=== Begin Enclosure ===

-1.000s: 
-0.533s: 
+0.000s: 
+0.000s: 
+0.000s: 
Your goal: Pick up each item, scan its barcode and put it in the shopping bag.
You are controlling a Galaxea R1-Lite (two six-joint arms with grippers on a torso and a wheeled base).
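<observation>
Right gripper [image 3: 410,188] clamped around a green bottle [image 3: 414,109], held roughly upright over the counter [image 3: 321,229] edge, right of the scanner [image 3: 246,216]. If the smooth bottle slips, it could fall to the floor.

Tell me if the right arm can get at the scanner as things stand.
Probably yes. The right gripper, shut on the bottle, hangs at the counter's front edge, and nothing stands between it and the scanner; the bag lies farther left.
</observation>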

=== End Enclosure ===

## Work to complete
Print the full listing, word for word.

## Task output
-1.000s: 
-0.533s: 
+0.000s: 
+0.000s: 
+0.000s: 
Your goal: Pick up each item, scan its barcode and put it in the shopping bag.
You are controlling a Galaxea R1-Lite (two six-joint arms with grippers on a torso and a wheeled base).
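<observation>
Right gripper [image 3: 410,188] clamped around a green bottle [image 3: 414,109], held roughly upright over the counter [image 3: 321,229] edge, right of the scanner [image 3: 246,216]. If the smooth bottle slips, it could fall to the floor.

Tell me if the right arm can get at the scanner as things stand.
Probably yes. The right gripper, shut on the bottle, hangs at the counter's front edge, and nothing stands between it and the scanner; the bag lies farther left.
</observation>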

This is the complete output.